Problem to solve: Begin at the line below that has "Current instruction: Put". Stop after the line that has "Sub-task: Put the", repeating each line exactly and leaving out the pictures.

Given information:

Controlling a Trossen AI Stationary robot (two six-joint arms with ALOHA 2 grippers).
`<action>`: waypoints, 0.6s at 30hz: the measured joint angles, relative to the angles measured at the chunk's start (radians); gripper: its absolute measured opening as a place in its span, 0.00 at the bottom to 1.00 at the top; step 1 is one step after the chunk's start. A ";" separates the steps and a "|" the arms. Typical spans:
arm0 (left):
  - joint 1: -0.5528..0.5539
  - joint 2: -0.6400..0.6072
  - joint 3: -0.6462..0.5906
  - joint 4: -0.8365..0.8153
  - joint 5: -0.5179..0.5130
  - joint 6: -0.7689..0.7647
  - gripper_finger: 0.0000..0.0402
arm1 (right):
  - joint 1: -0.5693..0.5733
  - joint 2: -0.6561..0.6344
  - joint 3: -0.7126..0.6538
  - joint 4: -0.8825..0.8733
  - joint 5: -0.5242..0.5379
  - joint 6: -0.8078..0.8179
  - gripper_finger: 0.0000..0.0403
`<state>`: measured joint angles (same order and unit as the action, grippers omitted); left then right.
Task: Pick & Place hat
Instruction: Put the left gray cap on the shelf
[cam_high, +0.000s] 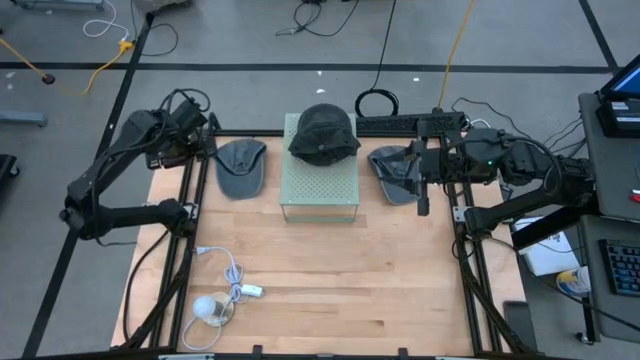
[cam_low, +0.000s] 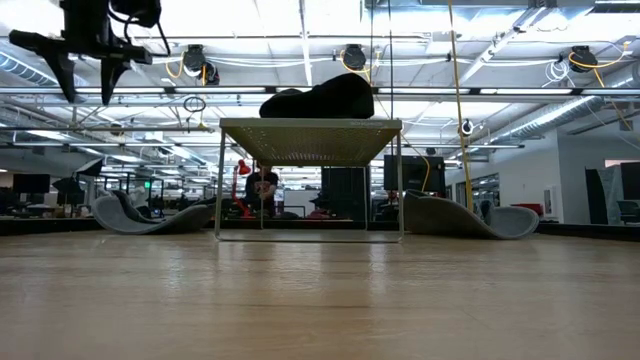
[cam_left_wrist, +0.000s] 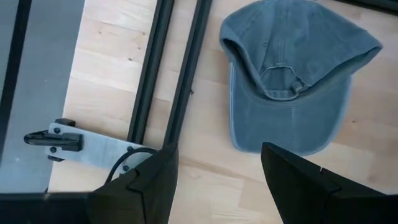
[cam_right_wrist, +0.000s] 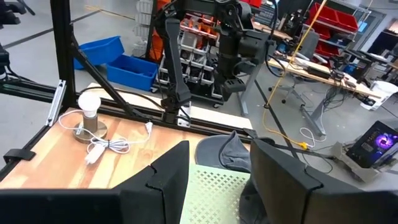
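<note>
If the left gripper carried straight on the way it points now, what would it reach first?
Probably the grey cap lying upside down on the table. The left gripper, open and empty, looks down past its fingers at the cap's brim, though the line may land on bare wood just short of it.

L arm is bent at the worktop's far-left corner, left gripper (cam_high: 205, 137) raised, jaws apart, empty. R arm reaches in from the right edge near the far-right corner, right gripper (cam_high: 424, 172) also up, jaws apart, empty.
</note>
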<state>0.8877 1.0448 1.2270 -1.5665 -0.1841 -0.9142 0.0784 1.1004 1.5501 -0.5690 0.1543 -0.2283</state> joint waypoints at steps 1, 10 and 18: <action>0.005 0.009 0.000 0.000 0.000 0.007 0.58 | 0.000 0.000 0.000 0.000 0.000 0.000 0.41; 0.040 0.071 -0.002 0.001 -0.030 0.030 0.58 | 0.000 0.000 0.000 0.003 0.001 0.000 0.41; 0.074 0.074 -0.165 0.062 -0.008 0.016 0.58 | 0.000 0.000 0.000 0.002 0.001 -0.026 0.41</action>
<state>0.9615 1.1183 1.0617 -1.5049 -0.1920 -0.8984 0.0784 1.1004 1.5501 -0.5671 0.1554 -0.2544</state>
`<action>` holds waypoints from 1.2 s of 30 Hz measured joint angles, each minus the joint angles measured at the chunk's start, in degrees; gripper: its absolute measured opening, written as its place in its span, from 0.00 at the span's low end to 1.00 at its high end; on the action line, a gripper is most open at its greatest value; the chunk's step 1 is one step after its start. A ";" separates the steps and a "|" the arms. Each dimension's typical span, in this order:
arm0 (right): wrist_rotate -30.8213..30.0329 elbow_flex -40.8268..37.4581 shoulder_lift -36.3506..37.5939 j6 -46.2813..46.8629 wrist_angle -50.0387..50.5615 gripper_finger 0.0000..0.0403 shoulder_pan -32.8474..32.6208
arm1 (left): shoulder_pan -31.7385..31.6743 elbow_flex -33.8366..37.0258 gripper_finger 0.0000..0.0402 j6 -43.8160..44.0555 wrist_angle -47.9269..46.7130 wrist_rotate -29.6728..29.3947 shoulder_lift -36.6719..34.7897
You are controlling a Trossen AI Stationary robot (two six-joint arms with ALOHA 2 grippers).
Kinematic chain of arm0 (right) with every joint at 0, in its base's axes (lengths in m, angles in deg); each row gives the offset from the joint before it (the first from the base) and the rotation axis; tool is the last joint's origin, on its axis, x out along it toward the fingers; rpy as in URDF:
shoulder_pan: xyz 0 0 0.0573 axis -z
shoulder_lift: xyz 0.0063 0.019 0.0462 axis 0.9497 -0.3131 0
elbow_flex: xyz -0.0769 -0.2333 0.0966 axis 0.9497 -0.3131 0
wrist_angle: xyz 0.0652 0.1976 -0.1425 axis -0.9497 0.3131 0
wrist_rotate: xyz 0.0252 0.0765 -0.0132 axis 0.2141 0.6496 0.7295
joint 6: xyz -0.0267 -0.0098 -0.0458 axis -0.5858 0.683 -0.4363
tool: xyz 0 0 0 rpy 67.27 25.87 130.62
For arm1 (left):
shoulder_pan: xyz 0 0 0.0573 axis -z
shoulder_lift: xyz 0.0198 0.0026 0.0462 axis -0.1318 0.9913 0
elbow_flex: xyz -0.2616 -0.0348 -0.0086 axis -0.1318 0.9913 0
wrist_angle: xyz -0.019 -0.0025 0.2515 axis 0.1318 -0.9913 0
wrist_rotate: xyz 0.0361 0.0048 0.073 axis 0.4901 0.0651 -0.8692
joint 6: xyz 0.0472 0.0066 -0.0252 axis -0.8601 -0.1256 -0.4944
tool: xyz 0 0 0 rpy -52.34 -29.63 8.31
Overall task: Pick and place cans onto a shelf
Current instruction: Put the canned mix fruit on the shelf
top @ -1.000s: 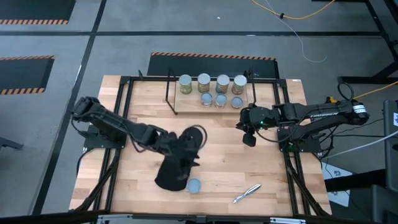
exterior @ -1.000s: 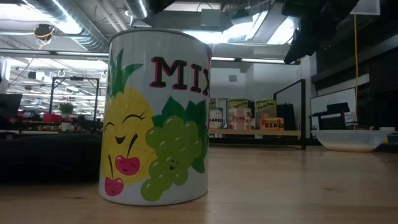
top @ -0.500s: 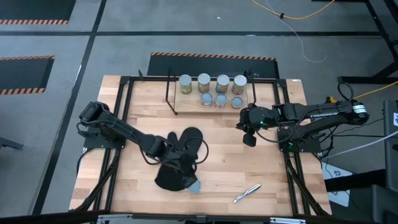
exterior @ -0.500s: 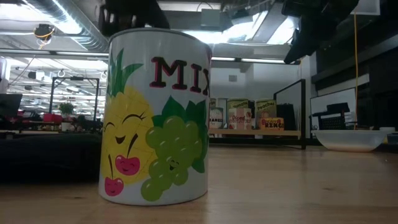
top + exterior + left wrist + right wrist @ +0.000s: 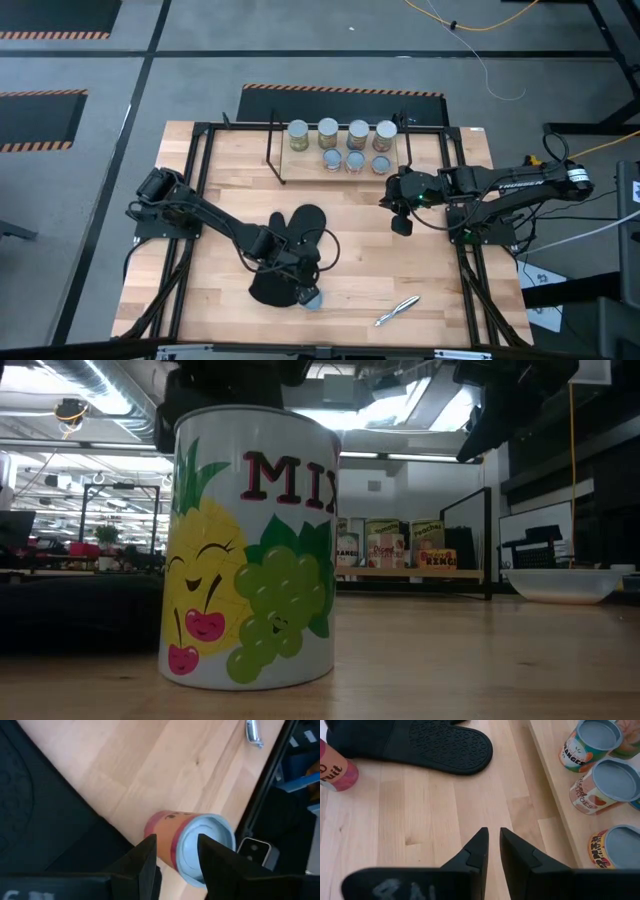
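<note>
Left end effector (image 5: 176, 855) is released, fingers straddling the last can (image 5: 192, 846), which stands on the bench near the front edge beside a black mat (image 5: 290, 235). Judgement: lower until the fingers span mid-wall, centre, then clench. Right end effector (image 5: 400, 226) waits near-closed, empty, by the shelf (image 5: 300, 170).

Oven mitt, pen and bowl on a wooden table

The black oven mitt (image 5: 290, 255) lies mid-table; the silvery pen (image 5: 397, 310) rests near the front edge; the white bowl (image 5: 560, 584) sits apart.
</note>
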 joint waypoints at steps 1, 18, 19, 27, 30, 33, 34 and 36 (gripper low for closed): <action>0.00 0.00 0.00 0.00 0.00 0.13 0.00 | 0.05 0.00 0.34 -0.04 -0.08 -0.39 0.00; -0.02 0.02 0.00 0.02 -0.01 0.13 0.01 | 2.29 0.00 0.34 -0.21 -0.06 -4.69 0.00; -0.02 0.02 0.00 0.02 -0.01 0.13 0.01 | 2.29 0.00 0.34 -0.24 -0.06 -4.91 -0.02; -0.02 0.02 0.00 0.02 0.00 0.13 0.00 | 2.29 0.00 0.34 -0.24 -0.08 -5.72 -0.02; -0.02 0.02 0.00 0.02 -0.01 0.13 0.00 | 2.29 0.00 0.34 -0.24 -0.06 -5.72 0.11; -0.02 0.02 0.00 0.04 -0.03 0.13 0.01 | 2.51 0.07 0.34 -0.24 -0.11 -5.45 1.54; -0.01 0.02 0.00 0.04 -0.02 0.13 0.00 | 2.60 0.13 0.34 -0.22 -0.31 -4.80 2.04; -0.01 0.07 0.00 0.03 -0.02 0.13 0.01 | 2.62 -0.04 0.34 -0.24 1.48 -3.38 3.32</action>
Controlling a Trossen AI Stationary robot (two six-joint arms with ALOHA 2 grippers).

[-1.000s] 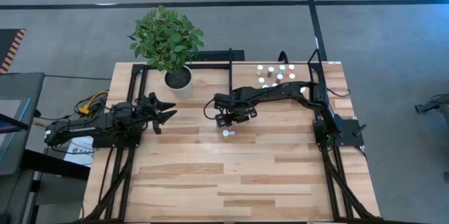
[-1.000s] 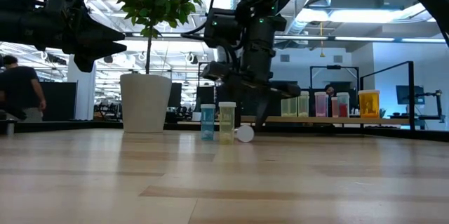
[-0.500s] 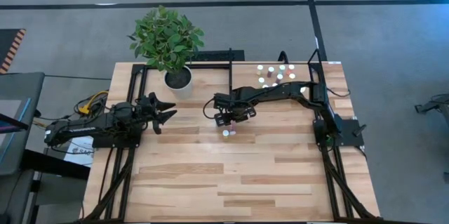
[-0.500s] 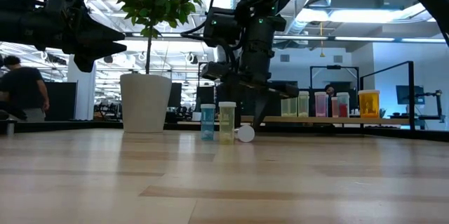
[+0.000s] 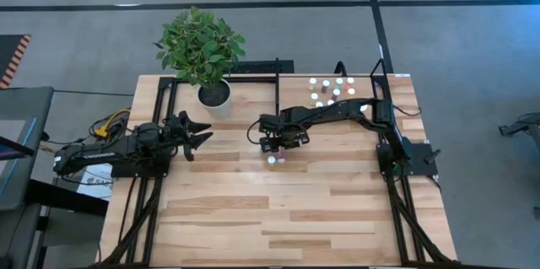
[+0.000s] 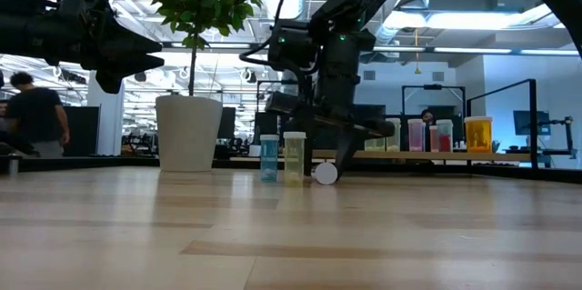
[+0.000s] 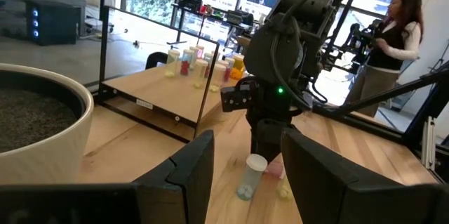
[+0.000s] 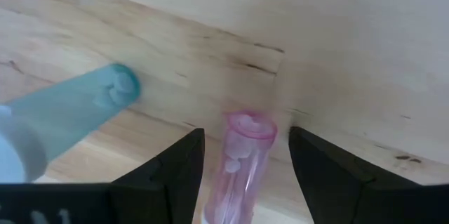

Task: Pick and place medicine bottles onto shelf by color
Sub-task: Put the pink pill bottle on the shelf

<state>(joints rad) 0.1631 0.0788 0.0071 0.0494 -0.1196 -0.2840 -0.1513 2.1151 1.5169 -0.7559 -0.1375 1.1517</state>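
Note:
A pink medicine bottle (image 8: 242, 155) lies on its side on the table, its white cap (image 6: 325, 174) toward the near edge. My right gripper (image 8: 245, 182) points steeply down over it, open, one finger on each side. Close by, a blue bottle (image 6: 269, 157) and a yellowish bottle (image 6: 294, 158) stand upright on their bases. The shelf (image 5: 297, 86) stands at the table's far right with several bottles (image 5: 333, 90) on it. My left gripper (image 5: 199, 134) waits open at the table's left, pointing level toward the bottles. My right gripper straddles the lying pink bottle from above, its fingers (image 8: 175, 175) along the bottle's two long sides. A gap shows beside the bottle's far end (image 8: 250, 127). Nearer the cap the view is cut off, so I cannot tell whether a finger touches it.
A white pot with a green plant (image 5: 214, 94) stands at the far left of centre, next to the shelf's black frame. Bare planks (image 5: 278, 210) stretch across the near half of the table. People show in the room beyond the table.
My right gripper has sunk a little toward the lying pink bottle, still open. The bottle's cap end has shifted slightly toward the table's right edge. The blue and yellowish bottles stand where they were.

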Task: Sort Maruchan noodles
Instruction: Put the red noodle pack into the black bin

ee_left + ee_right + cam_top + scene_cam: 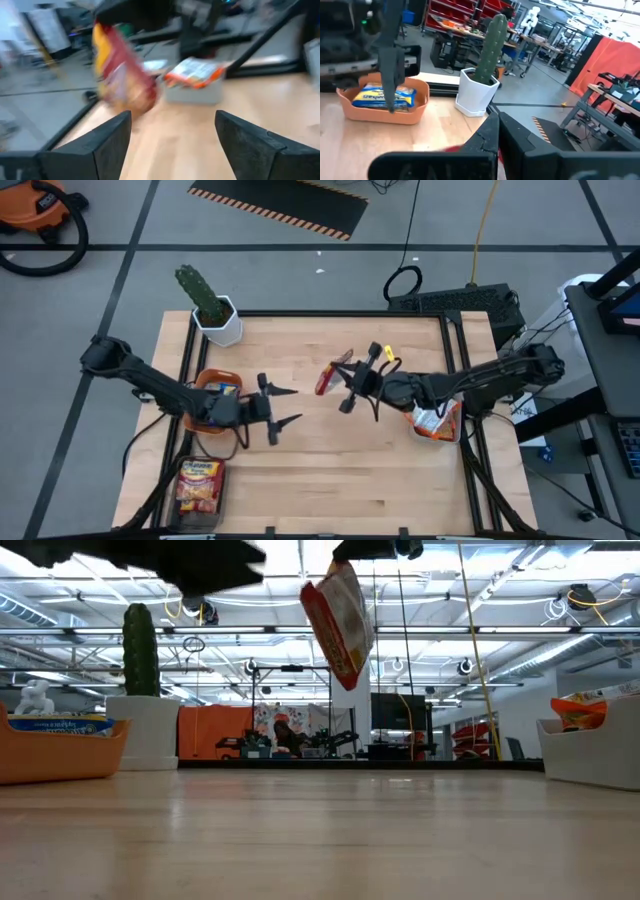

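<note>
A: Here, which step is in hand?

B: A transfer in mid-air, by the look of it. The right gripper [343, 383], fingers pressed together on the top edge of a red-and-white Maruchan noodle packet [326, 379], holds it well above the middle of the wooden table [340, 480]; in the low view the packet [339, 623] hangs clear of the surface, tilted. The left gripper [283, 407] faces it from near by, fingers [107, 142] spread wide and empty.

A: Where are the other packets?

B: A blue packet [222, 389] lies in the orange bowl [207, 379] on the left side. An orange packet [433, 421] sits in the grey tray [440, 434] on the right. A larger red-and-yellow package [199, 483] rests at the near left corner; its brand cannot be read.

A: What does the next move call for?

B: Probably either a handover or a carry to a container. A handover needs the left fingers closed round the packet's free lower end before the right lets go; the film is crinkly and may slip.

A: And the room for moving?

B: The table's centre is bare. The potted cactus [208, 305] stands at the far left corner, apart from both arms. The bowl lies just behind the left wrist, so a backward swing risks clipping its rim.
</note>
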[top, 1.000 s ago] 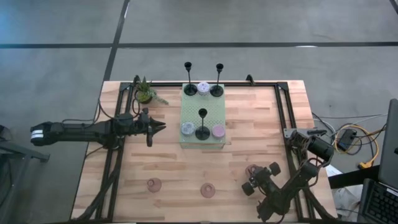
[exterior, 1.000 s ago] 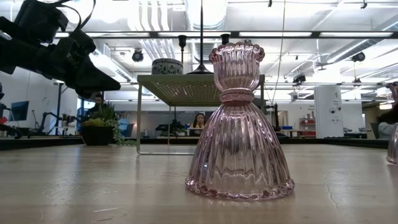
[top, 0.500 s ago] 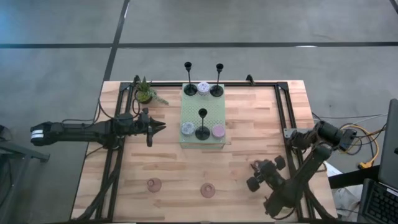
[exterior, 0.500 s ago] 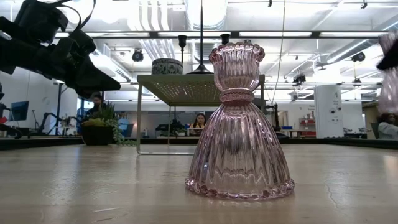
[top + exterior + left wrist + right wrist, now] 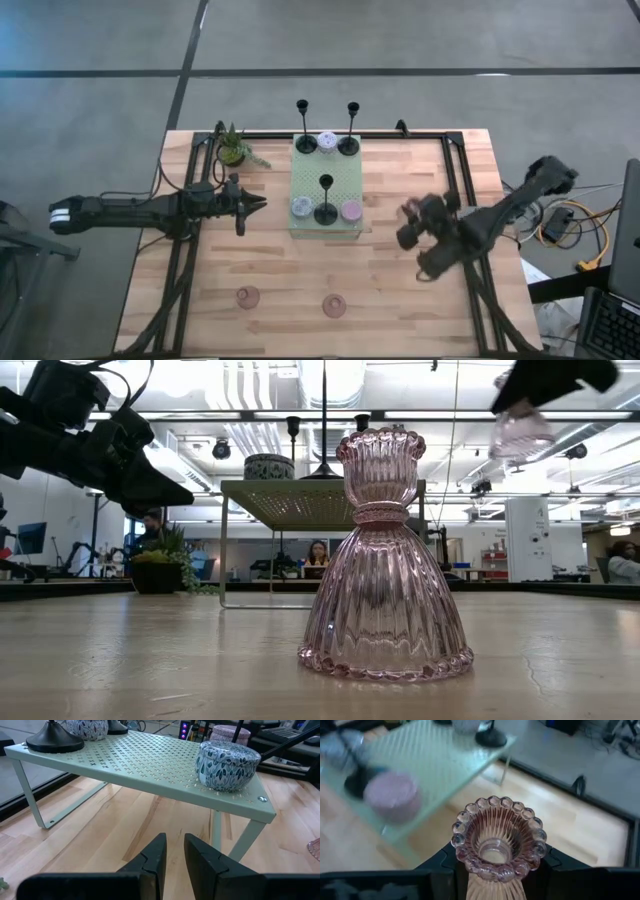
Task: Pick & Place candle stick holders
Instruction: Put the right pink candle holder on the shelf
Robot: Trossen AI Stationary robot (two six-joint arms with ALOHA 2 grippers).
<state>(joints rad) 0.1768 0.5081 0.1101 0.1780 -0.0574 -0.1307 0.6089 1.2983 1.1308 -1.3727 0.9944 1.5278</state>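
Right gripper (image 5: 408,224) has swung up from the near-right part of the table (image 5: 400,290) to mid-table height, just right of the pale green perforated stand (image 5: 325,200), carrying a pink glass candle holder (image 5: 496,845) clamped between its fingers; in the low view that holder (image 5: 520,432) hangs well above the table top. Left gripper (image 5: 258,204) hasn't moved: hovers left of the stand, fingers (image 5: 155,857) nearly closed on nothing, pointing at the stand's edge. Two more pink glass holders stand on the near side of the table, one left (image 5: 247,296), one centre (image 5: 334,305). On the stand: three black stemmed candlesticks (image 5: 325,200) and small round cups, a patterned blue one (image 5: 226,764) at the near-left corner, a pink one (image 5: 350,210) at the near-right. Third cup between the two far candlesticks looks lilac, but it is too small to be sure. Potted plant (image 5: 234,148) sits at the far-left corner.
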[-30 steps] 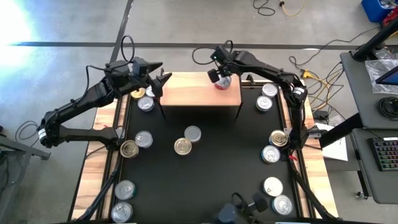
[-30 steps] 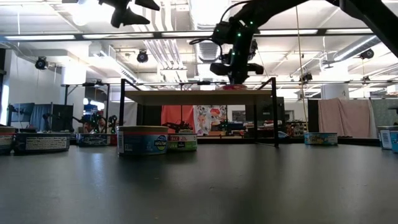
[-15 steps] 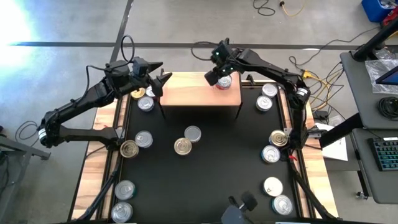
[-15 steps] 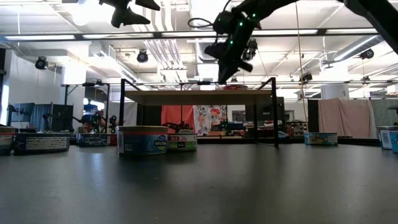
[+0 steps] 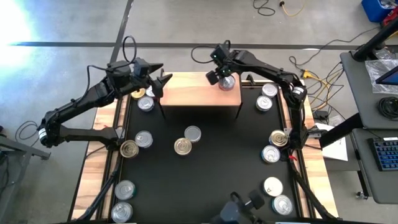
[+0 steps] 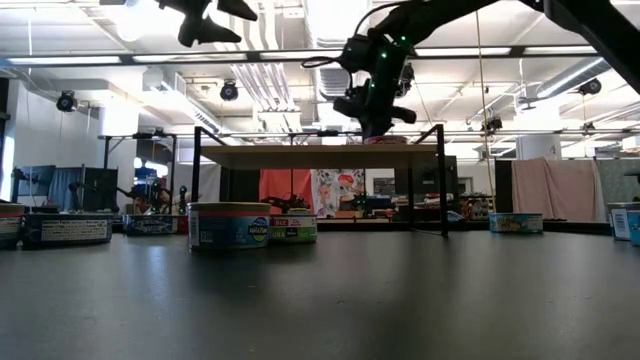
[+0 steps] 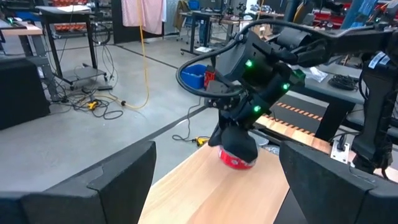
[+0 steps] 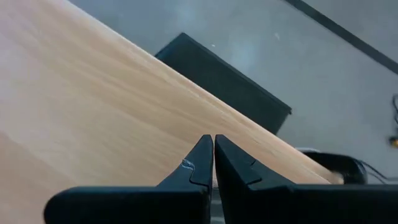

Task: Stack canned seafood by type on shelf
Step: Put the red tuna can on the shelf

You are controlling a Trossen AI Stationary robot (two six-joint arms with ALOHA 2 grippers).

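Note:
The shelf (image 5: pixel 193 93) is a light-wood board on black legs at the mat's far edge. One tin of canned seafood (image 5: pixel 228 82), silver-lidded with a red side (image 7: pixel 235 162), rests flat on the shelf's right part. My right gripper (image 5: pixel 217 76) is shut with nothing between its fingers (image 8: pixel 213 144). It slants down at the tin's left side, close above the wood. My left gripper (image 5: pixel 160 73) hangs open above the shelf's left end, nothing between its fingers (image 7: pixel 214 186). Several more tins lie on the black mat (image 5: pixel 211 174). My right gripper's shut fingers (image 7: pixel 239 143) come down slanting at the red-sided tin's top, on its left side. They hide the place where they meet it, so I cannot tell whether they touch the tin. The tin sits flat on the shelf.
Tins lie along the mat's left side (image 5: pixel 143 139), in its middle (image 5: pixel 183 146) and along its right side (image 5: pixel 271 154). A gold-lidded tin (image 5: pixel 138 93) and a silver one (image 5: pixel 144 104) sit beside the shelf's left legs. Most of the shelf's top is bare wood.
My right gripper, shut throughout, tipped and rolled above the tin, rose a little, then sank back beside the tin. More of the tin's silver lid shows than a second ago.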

Exercise result:
Current instruction: Put the canned mix fruit on the shelf
top @ -1.000s: 
exterior @ -1.000s: 
top @ -0.500s: 
exterior @ -0.500s: 
top + exterior + left wrist + right wrist @ +0.000s: 
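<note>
Left end effector (image 5: 176, 855) is released, fingers straddling the last can (image 5: 192, 846), which stands on the bench near the front edge beside a black mat (image 5: 290, 235). Judgement: lower until the fingers span mid-wall, centre, then clench. Right end effector (image 5: 400, 226) waits near-closed, empty, by the shelf (image 5: 300, 170).

Oven mitt, pen and bowl on a wooden table

The black oven mitt (image 5: 290, 255) lies mid-table; the silvery pen (image 5: 397, 310) rests near the front edge; the white bowl (image 5: 560, 584) sits apart.
</note>
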 joint waypoints at steps 1, 18, 19, 27, 30, 33, 34 and 36 (gripper low for closed): <action>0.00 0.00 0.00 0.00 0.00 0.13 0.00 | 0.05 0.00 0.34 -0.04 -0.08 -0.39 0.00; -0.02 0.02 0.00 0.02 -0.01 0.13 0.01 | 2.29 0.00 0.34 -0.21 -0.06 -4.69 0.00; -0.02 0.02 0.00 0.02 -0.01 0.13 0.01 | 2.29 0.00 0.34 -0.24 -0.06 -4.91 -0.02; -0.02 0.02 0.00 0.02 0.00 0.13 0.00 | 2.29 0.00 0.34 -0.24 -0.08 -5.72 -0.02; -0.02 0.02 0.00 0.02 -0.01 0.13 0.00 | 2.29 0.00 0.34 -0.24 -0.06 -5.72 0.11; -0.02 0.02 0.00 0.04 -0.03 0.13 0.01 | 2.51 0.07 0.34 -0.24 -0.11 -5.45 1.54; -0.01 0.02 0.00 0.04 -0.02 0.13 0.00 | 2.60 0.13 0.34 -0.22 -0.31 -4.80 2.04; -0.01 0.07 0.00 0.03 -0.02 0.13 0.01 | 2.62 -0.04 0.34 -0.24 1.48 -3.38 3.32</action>
Controlling a Trossen AI Stationary robot (two six-joint arms with ALOHA 2 grippers).

[-1.000s] 
[-1.000s] 
[-0.500s] 
[-0.500s] 
[+0.000s] 
[+0.000s] 
[+0.000s] 
[+0.000s] 

Task: Pick and place medicine bottles onto shelf by color
Sub-task: Put the pink pill bottle on the shelf

This concludes the answer to the exercise.